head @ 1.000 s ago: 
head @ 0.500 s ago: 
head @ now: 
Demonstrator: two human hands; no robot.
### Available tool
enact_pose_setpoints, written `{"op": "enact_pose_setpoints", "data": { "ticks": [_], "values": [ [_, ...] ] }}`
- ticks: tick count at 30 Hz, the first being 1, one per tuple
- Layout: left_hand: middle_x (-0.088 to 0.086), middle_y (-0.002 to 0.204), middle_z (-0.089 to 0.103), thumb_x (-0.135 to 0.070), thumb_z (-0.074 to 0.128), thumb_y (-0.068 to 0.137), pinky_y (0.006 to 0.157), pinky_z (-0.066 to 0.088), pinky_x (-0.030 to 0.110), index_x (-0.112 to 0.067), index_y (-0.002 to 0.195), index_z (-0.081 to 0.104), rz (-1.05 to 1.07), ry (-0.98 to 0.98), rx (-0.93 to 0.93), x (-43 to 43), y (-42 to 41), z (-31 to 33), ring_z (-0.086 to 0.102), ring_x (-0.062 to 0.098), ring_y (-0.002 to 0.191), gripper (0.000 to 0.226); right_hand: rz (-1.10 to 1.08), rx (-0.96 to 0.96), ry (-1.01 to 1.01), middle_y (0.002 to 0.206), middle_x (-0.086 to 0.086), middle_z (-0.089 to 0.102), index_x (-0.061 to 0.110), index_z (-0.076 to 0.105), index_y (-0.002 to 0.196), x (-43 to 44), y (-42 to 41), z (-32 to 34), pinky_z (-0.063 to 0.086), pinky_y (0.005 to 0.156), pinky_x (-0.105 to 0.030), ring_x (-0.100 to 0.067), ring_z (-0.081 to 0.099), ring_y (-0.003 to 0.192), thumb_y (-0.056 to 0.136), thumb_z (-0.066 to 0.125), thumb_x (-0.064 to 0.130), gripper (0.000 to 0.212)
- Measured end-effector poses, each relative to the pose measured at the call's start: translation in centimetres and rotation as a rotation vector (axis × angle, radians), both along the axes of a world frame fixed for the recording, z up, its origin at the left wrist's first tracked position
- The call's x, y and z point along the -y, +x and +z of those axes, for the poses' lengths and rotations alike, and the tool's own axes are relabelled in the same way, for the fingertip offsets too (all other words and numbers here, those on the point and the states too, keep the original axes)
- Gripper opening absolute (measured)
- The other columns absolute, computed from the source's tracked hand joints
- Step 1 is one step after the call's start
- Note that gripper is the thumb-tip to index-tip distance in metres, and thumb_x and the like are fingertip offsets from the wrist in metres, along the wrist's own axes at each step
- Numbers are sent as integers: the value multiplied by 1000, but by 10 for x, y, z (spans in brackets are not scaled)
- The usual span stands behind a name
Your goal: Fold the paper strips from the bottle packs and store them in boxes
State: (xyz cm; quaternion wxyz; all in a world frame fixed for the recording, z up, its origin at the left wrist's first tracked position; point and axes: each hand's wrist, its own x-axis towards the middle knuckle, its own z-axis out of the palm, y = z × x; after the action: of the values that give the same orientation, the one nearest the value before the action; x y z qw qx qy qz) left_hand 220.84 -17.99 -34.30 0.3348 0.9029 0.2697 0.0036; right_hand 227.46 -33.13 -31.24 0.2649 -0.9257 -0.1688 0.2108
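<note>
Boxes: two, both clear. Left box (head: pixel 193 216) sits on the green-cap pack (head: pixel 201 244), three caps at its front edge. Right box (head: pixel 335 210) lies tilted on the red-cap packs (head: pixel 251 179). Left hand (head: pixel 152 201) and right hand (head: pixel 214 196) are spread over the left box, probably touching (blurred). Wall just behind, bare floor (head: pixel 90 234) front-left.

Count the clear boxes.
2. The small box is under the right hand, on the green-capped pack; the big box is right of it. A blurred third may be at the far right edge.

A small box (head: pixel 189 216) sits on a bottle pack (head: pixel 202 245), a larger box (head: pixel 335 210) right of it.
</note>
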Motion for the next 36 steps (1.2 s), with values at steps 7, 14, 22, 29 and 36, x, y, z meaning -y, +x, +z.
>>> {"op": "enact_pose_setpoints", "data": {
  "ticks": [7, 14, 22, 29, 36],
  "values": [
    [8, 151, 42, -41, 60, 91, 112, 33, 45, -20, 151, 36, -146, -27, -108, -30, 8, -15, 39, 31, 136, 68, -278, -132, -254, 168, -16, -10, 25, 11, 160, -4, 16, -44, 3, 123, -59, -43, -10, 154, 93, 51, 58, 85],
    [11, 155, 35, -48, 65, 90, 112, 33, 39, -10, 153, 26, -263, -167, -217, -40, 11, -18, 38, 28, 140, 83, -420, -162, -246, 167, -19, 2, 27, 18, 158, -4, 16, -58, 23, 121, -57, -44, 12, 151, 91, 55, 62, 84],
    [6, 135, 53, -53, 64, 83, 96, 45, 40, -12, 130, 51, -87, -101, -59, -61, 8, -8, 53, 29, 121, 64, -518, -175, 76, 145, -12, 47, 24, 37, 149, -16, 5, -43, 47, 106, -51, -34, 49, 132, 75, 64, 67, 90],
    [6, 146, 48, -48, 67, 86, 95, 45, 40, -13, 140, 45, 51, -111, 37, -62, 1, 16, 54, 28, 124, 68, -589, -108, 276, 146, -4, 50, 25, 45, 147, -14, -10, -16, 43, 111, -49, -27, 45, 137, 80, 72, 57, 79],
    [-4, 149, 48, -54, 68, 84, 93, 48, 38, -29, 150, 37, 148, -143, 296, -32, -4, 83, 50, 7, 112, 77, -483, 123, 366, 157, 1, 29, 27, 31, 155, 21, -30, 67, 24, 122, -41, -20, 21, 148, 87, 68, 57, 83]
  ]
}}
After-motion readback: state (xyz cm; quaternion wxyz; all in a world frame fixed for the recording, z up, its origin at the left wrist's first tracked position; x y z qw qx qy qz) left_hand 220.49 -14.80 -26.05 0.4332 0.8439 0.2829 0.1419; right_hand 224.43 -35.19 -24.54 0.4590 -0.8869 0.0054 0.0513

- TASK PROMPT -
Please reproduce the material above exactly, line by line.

- FINISHED EXERCISE -
head @ 1.000 s ago: 
head @ 0.500 s ago: 
head @ now: 
Demonstrator: two human hands; no robot.
### Available tool
enact_pose_setpoints, written `{"op": "enact_pose_setpoints", "data": { "ticks": [_], "values": [ [_, ...] ] }}`
- ticks: tick count at 30 Hz, the first being 1, one per tuple
- Layout: left_hand: middle_x (-0.088 to 0.086), middle_y (-0.002 to 0.204), middle_z (-0.089 to 0.103), thumb_x (-0.135 to 0.070), thumb_z (-0.074 to 0.128), thumb_y (-0.068 to 0.137), pinky_y (0.006 to 0.157), pinky_z (-0.066 to 0.088), pinky_x (-0.030 to 0.110), index_x (-0.112 to 0.067), index_y (-0.002 to 0.195), index_z (-0.081 to 0.104), rz (-1.05 to 1.07), ry (-0.98 to 0.98), rx (-0.93 to 0.93), x (-43 to 43), y (-42 to 41), z (-31 to 33), ring_z (-0.086 to 0.102), ring_x (-0.062 to 0.098), ring_y (-0.002 to 0.191), gripper (0.000 to 0.226); right_hand: rz (-1.10 to 1.08), rx (-0.96 to 0.96), ry (-1.01 to 1.01), middle_y (0.002 to 0.206), middle_x (-0.086 to 0.086), middle_z (-0.089 to 0.102), index_x (-0.061 to 0.110), index_z (-0.076 to 0.105), index_y (-0.002 to 0.196), x (-43 to 44), y (-42 to 41), z (-32 to 34), pinky_z (-0.063 to 0.086), pinky_y (0.005 to 0.156), pinky_x (-0.105 to 0.030), ring_x (-0.100 to 0.067), ring_z (-0.081 to 0.099), ring_y (-0.003 to 0.192), thumb_y (-0.056 to 0.136), thumb_z (-0.066 to 0.125), thumb_x (-0.064 to 0.130), gripper (0.000 to 0.212)
- Measured end-effector poses, each relative to the pose measured at the call's start: translation in centimetres and rotation as a rotation vector (axis × angle, radians), both along the axes of a world frame fixed for the recording, z up, its origin at the left wrist's first tracked position
- The call's x, y and z point along the -y, +x and +z of those axes, for the poses' lengths and rotations alike, and the tool's own axes are relabelled in the same way, for the fingertip offsets too (all other words and numbers here, those on the point and the states too, keep the original axes)
- Gripper opening absolute (measured)
- The other columns absolute, computed from the source's tracked hand joints
- Step 1 is one step after the call's start
- Note that gripper is the thumb-tip to index-tip distance in metres, and thumb_x and the like are fingertip offsets from the wrist in metres, along the wrist's own axes at each step
- Numbers are sent as integers: the value multiplied by 1000, but by 10 for x, y, z (spans in brackets are not scaled)
- The usual span stands behind a name
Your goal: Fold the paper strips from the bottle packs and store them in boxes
State: (xyz cm; quaternion wxyz; all in a world frame fixed for the recording, z up, its origin at the left wrist's first tracked position; point and axes: each hand's wrist, its own x-axis towards the middle knuckle, its own z-axis out of the palm, y = z × x; after the action: of the values that give the same orientation, the one nearest the value before the action; x y z qw qx qy qz) left_hand 220.84 -17.99 -34.30 0.3348 0.9029 0.2697 0.0036; right_hand 227.46 -33.13 -31.24 0.2649 -0.9257 -0.1688 0.2108
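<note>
Boxes: two, both clear. Left box (head: pixel 193 216) sits on the green-cap pack (head: pixel 201 244), three caps at its front edge. Right box (head: pixel 335 210) lies tilted on the red-cap packs (head: pixel 251 179). Left hand (head: pixel 152 201) and right hand (head: pixel 214 196) are spread over the left box, probably touching (blurred). Wall just behind, bare floor (head: pixel 90 234) front-left.

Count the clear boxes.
2. The small box is under the right hand, on the green-capped pack; the big box is right of it. A blurred third may be at the far right edge.

A small box (head: pixel 189 216) sits on a bottle pack (head: pixel 202 245), a larger box (head: pixel 335 210) right of it.
</note>
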Motion for the next 36 steps (1.2 s), with values at steps 7, 14, 22, 29 and 36, x, y, z meaning -y, +x, +z.
>>> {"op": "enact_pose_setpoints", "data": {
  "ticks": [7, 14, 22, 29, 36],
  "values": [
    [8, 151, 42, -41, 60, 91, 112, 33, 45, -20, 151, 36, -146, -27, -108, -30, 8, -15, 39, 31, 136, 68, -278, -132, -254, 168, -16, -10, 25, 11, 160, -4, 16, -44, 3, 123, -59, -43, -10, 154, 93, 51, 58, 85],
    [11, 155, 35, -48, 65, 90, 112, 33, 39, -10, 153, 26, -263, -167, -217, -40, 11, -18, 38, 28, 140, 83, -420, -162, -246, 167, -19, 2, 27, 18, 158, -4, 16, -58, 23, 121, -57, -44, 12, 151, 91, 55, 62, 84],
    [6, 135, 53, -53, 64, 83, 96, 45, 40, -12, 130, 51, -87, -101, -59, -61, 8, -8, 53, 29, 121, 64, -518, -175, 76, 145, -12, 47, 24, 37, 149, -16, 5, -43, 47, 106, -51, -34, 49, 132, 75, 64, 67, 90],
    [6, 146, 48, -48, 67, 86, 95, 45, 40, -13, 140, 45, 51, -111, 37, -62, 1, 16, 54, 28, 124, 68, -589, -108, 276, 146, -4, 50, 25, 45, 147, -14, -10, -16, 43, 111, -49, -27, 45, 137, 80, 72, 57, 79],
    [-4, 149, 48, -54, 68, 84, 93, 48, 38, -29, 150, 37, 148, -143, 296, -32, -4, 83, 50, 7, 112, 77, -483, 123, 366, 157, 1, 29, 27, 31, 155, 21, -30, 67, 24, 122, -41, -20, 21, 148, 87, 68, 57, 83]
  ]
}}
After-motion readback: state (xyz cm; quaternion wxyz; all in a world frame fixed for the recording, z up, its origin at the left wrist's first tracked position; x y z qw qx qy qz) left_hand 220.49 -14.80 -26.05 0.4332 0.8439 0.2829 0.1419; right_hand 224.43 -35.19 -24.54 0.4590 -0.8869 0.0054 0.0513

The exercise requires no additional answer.